WHAT IS BEING ASKED ->
Copy every line from the material below that holds "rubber".

PROVIDED DATA ->
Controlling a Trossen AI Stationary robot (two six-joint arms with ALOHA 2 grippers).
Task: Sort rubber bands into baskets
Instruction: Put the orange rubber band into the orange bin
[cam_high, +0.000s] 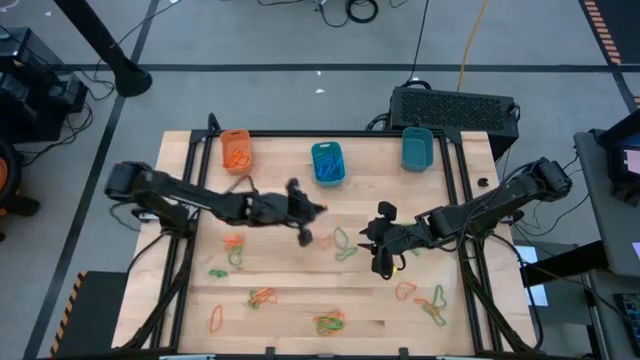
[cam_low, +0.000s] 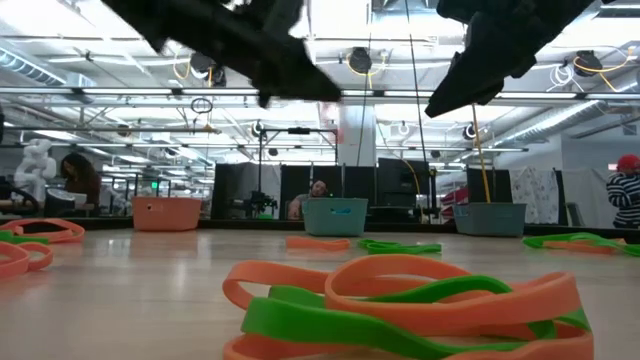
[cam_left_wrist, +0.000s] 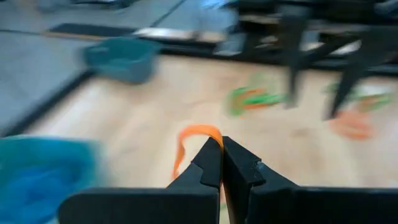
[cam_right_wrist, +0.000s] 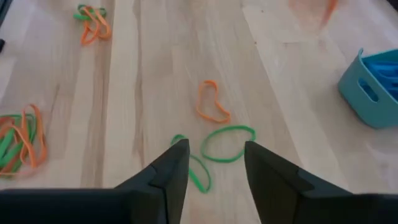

ANSWER TO THE PROBLEM ->
Task: Sort rubber bands into baskets
Instruction: Put the orange rubber band into the orange bin

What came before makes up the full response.